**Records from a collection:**
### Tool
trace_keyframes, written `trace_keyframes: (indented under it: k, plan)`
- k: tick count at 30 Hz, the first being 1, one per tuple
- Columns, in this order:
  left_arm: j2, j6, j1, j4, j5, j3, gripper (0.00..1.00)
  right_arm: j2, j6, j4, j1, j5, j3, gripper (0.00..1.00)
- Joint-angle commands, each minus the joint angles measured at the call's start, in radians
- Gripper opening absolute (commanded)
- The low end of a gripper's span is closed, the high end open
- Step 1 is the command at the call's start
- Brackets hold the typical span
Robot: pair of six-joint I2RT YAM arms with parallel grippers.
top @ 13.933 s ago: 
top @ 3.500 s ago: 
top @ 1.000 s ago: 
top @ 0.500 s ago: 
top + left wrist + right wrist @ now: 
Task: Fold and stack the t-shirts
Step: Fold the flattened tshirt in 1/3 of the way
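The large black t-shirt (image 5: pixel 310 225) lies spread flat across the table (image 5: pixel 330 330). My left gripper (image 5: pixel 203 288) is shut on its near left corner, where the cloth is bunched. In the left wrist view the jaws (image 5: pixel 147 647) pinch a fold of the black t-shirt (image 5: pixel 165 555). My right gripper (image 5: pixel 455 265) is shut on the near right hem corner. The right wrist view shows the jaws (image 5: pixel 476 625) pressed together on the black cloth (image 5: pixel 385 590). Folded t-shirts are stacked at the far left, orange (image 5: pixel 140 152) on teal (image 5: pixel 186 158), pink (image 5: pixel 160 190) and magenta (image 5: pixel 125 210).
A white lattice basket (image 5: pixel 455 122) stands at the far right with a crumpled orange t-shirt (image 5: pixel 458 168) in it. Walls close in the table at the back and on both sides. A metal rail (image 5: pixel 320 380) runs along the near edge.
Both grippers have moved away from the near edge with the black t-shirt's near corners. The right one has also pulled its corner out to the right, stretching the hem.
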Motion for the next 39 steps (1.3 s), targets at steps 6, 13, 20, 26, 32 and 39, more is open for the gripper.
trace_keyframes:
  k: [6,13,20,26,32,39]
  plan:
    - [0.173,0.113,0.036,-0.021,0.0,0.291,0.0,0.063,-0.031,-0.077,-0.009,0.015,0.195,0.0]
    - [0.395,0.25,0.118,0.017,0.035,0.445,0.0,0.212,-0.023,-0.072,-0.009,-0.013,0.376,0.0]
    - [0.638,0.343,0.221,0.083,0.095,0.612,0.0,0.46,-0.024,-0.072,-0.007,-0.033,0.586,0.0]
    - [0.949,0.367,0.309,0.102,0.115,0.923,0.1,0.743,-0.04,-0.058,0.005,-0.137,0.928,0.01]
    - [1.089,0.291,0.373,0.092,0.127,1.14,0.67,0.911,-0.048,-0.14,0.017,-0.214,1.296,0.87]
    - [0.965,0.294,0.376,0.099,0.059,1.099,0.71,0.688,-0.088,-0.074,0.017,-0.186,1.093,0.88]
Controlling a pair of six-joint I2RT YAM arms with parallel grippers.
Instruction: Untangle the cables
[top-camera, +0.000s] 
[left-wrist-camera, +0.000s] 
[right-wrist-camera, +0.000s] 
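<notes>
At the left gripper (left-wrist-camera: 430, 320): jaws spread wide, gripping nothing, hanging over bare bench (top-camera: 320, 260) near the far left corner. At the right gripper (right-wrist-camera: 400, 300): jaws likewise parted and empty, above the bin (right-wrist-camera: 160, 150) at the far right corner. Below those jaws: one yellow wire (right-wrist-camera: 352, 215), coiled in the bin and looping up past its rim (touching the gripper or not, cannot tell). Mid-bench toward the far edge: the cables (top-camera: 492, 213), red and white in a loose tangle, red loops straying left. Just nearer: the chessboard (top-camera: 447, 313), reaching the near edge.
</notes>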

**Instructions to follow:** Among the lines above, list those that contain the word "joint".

**Answer to this exercise:**
- Joint-angle commands, each minus the joint angles measured at the call's start, in radians
Robot: pair of six-joint I2RT YAM arms with parallel grippers.
Controlling a pair of six-joint I2RT YAM arms with parallel grippers.

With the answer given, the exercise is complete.